→ Brief:
Report, from the records below, every line where the word "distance" appears.

Dataset records
:::
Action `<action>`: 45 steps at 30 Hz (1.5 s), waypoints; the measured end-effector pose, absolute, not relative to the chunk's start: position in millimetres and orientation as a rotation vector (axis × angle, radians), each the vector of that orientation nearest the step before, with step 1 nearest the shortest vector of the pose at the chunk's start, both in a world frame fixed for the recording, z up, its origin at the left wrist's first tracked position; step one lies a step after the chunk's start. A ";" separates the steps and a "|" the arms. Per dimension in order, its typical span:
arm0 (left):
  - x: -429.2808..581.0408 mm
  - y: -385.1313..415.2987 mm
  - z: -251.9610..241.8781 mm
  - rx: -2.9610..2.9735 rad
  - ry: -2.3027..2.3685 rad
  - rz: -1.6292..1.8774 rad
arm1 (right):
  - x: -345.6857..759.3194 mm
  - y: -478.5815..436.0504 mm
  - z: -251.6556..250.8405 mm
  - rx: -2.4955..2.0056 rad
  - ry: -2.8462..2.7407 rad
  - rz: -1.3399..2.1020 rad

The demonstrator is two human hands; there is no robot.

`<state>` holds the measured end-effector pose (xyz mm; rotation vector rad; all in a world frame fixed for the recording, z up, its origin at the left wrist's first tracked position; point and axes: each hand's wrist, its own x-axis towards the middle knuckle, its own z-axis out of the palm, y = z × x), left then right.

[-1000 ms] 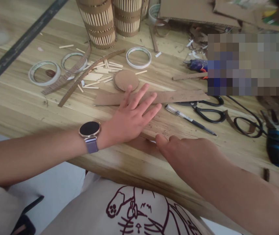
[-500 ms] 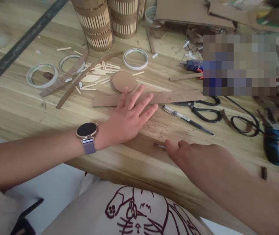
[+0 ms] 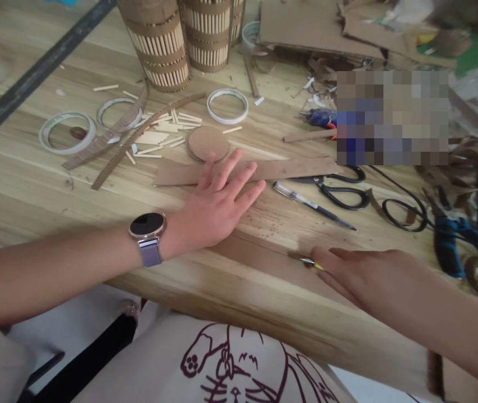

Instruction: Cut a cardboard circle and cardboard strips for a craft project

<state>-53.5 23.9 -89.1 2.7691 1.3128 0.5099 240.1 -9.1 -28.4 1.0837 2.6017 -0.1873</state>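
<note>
My left hand (image 3: 218, 207) lies flat, its fingers spread. The palm rests over one end of a brown cardboard strip (image 3: 259, 254) along the table's near edge, and the fingertips reach a second cardboard strip (image 3: 293, 168). In my right hand (image 3: 360, 271) is a craft knife (image 3: 307, 261); only its pointed metal tip and a bit of yellow show, the rest hidden by closed fingers. Its tip is at the near strip, beside a thin dark line along it. A round cardboard disc (image 3: 207, 143) sits just beyond my left fingertips.
Black-handled scissors (image 3: 343, 196), a pen (image 3: 314, 206) and blue-handled pliers (image 3: 451, 240) lie to the right. Several small sticks (image 3: 155, 137) and tape rolls (image 3: 227, 106) are scattered at left. Stick-and-cardboard cylinders (image 3: 159, 50) stand behind. Cardboard sheets (image 3: 301, 28) are piled at the back.
My right hand has moved right along the near strip with the knife, and its yellow part now shows. My left hand stays flat in place. The view has shifted slightly.
</note>
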 end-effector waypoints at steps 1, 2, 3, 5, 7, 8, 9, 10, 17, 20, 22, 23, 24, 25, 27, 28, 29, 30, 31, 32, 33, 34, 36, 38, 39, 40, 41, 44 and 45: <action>-53.2 23.8 -89.0 2.759 1.308 0.504 | 241.0 -6.2 -26.7 1.027 2.610 -0.253; -53.0 23.8 -88.8 2.750 1.305 0.494 | 239.2 -3.5 -24.6 0.975 2.608 -0.310; -52.8 23.7 -88.5 2.748 1.301 0.483 | 234.5 -1.4 -22.7 0.965 2.604 -0.338; -52.6 23.5 -87.6 2.762 1.302 0.455 | 217.1 1.2 -20.2 1.018 2.591 -0.299; -52.7 23.3 -86.5 2.785 1.314 0.422 | 193.7 1.5 -20.6 1.037 2.591 -0.223; -52.8 23.1 -86.0 2.795 1.320 0.404 | 182.2 1.0 -21.6 1.022 2.586 -0.199; -52.9 23.0 -85.6 2.804 1.325 0.389 | 172.0 0.4 -22.9 1.007 2.583 -0.181; -53.0 22.9 -85.4 2.810 1.330 0.380 | 163.6 -0.3 -24.2 0.995 2.580 -0.168; -52.3 23.3 -86.2 2.797 1.305 0.407 | 142.8 -0.3 -23.1 0.997 2.511 -0.118; -51.8 23.3 -85.9 2.786 1.314 0.393 | 132.5 1.5 -15.3 0.955 2.359 -0.116; -51.8 23.2 -86.0 2.783 1.319 0.408 | 125.4 2.1 -10.5 0.946 2.255 -0.138; -52.0 23.2 -86.3 2.784 1.317 0.420 | 122.7 2.0 -9.1 0.948 2.226 -0.152; -52.1 23.2 -86.5 2.786 1.315 0.430 | 121.0 1.5 -8.5 0.956 2.216 -0.157; -52.3 23.2 -86.8 2.790 1.309 0.440 | 120.3 0.8 -8.7 0.966 2.219 -0.154; -52.6 23.2 -87.0 2.797 1.304 0.451 | 121.3 -1.3 -11.2 0.965 2.288 -0.115; -52.7 23.3 -86.8 2.800 1.307 0.453 | 122.8 -2.4 -12.9 0.948 2.347 -0.082; -52.8 23.3 -86.5 2.800 1.314 0.450 | 124.7 -3.4 -14.5 0.926 2.395 -0.051; -52.8 23.4 -86.1 2.799 1.319 0.449 | 126.9 -4.1 -15.7 0.910 2.419 -0.032; -52.9 23.4 -85.7 2.797 1.322 0.443 | 129.6 -4.6 -16.4 0.904 2.416 -0.028; -53.0 23.6 -85.2 2.794 1.321 0.431 | 132.9 -4.8 -16.6 0.909 2.392 -0.034; -53.1 23.7 -84.8 2.792 1.318 0.417 | 137.0 -5.0 -16.4 0.925 2.356 -0.043; -53.3 23.8 -84.6 2.790 1.313 0.411 | 142.2 -5.2 -16.0 0.943 2.331 -0.046; -53.5 24.2 -84.8 2.790 1.309 0.408 | 156.3 -6.5 -15.4 0.968 2.322 -0.046; -53.6 24.7 -85.9 2.798 1.316 0.420 | 175.2 -10.1 -16.2 0.993 2.317 -0.094; -53.6 24.9 -86.5 2.805 1.320 0.430 | 186.0 -13.1 -17.3 1.008 2.318 -0.129; -53.6 25.1 -87.2 2.811 1.323 0.432 | 197.5 -17.0 -19.0 1.026 2.333 -0.154; -53.5 25.1 -87.8 2.818 1.323 0.430 | 209.3 -21.5 -21.1 1.048 2.361 -0.155; -53.9 24.6 -88.2 2.839 1.304 0.415 | 245.1 -34.9 -27.8 1.160 2.502 -0.123; -54.2 24.3 -88.1 2.846 1.297 0.408 | 256.3 -37.8 -28.9 1.255 2.538 -0.126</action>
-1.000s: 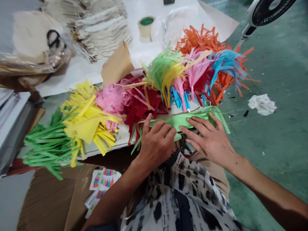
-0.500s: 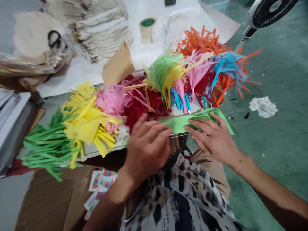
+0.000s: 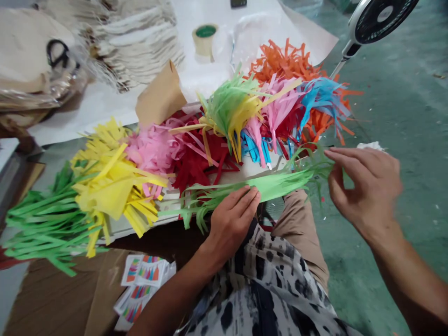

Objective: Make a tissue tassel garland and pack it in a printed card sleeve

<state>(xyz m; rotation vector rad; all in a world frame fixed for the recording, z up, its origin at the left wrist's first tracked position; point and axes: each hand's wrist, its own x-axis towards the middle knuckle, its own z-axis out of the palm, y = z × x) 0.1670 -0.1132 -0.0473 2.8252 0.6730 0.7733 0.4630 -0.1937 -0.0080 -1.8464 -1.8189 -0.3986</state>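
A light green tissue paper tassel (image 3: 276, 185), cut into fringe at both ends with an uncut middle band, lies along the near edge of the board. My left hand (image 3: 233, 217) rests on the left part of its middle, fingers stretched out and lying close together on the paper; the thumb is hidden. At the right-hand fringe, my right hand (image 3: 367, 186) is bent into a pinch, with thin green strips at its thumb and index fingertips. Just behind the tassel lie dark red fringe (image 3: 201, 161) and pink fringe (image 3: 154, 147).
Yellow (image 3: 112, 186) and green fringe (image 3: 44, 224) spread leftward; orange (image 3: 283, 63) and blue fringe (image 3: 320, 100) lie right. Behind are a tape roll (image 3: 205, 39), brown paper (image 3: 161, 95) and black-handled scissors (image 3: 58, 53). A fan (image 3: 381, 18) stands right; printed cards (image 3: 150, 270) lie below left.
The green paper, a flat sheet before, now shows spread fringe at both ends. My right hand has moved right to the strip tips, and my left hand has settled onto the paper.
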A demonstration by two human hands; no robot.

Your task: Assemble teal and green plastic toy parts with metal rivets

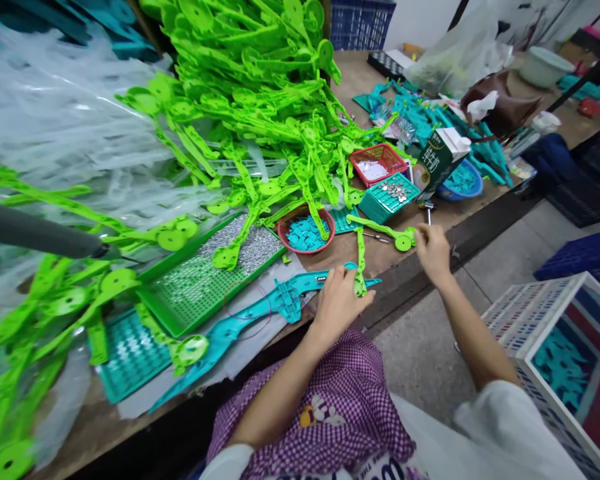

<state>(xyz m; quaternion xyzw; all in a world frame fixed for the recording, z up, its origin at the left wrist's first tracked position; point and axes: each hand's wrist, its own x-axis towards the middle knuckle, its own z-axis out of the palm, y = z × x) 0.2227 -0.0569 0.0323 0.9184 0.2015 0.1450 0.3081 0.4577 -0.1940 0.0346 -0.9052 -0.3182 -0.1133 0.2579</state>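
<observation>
My left hand [337, 300] is closed at the right end of a long, bright blue plastic gun-shaped part [237, 320], which lies along the table's front edge. A bright green plastic arm [361, 257] stands against that end, its lower tip by my left fingers. My right hand [434, 253] is raised at the table edge with its fingers pinched together. Beside its fingertips is the round end of another green arm [403, 242]; I cannot tell whether they grip it or something small. A screwdriver-like tool [377, 237] lies behind the green arms.
A green tray [180, 323] of small metal pieces and a red basket [306, 249] of blue pieces stand behind the blue part. Green arms [260, 87] are heaped behind. A dark power tool [40, 230] juts in from the left. A milk carton [443, 160] stands at the right.
</observation>
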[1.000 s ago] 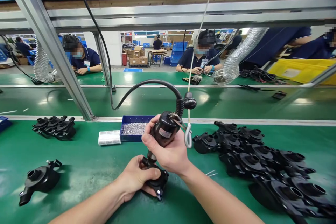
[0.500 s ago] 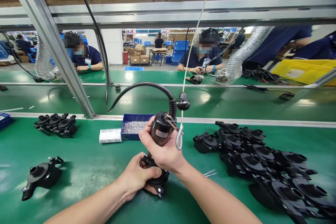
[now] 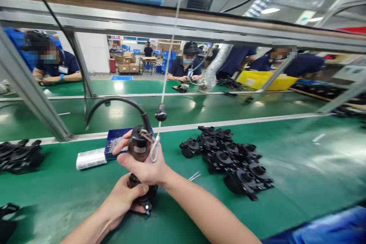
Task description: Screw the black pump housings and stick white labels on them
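Observation:
My right hand (image 3: 150,166) is wrapped round a black electric screwdriver (image 3: 140,146), which hangs upright from a pale cord with a metal hook. The screwdriver's lower end is hidden behind my hand, above a black plastic housing (image 3: 148,198). My left hand (image 3: 122,196) grips that housing on the green bench, its thumb lying across the top. A small bright spot shows at the housing's near end. Just beyond my hands sits a blue bin (image 3: 110,137) of small silvery screws, with a white plastic box (image 3: 91,159) against its left side.
Similar black housings (image 3: 225,156) lie grouped to the right, and more (image 3: 20,156) at the left. Two thin white sticks (image 3: 195,176) rest near my right forearm. A metal post (image 3: 37,95) rises at the left. Co-workers sit across the bench, near a yellow bin (image 3: 265,81).
The view has swung to the right, so the bench and my hands appear farther left. Both hands keep their holds on the screwdriver and the housing.

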Motion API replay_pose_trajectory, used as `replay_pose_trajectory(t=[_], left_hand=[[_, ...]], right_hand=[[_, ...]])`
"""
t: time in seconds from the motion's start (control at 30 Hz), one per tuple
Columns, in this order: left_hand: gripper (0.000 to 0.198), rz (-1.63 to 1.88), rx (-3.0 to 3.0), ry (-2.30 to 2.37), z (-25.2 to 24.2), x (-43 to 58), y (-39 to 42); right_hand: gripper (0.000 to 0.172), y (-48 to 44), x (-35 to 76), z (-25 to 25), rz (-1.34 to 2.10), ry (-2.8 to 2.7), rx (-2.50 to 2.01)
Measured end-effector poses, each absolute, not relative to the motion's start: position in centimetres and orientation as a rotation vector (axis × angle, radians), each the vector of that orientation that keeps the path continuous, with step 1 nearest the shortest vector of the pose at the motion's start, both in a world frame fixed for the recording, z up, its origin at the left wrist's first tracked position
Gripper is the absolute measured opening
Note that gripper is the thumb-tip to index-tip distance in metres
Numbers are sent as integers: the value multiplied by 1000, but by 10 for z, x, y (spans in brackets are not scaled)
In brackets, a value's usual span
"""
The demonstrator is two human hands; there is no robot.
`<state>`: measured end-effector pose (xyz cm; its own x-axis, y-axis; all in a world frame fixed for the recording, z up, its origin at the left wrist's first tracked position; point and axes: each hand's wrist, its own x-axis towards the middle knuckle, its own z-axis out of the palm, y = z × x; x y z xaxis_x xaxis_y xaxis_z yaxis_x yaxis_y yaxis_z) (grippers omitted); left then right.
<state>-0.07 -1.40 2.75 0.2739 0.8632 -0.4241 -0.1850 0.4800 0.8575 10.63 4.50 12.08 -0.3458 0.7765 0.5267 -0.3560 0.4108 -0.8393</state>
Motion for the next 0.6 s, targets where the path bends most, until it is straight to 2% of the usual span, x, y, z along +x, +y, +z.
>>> replay_pose_trajectory(t=[0.13, 0.37, 0.6], left_hand=[[85, 788, 807, 1058, 25, -4, -12], [83, 832, 791, 1004, 19, 4, -11], [67, 842, 759, 1036, 21, -2, -5]], right_hand=[[42, 46, 102, 124, 1157, -1476, -552], [29, 45, 99, 122, 989, -1437, -635], [24, 41, 108, 127, 1046, -1373, -543]])
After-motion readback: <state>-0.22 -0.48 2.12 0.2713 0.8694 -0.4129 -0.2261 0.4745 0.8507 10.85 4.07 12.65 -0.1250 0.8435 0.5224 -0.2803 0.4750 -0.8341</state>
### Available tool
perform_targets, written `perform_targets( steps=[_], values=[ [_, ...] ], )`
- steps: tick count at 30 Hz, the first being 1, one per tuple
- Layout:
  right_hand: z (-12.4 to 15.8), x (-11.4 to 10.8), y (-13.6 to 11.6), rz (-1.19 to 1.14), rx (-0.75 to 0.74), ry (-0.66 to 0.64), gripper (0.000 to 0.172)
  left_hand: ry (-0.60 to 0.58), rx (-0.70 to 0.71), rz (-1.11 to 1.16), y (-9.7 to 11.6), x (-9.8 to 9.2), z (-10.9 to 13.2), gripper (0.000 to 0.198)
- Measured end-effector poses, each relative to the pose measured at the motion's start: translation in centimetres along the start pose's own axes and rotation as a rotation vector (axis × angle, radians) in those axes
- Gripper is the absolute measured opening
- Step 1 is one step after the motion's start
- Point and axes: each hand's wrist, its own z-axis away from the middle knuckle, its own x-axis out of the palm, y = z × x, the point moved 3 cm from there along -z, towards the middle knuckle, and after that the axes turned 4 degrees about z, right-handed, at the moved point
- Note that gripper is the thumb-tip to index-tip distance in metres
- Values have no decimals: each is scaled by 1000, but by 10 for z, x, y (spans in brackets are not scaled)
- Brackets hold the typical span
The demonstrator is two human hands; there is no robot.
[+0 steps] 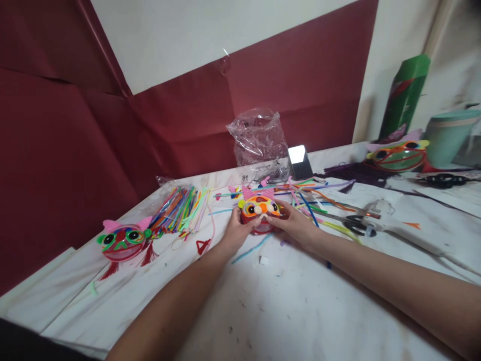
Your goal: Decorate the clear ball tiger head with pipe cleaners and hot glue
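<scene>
An orange and red animal-face craft [260,204] with pink ears, round black eyes and a clear lower part stands upright near the middle of the table. My left hand [237,232] grips its left side, thumb on the front below the eyes. On the other side, my right hand [295,224] holds the craft with its thumb near the nose. The fingers behind it are partly hidden. Just below the hands lie a blue pipe cleaner [252,249] and a small white piece [263,260].
Left are a finished-looking green-eyed face [124,243] and a bundle of pipe cleaners [179,210]. Scissors [356,225] and a white glue gun [409,234] lie right. Behind stand a phone [299,163] and clear bag [259,138]; another face [400,156] is far right.
</scene>
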Motion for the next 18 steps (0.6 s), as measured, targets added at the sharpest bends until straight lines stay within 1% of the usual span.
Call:
perform_targets(
  steps=[5, 7, 10, 12, 14, 16, 18],
  values=[
    [-1, 1, -2, 3, 6, -16, 77, 41, -28, 78, 3, 0, 0, 52],
    [-1, 1, -4, 12, -14, -24, 77, 14, -33, 110, 6, 1, 1, 55],
    [1, 1, -7, 66, -30, -7, 75, -71, -19, 79, 8, 2, 2, 66],
    [2, 1, -10, 83, -52, -16, 75, -76, -17, 58, 7, 1, 2, 70],
    [1, 2, -12, 62, -100, -33, 73, -53, -31, 89, 6, 0, 2, 69],
    [-2, 0, -12, 45, -157, 9, 67, -35, -40, 156, 7, -2, 1, 67],
    [-6, -5, -10, 79, -188, 103, 52, -15, -27, 211, 10, -2, 1, 63]
  ],
)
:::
→ Exercise result:
Note that gripper is the thumb-tip to index-tip distance in metres
- Note that gripper is the thumb-tip to index-tip distance in metres

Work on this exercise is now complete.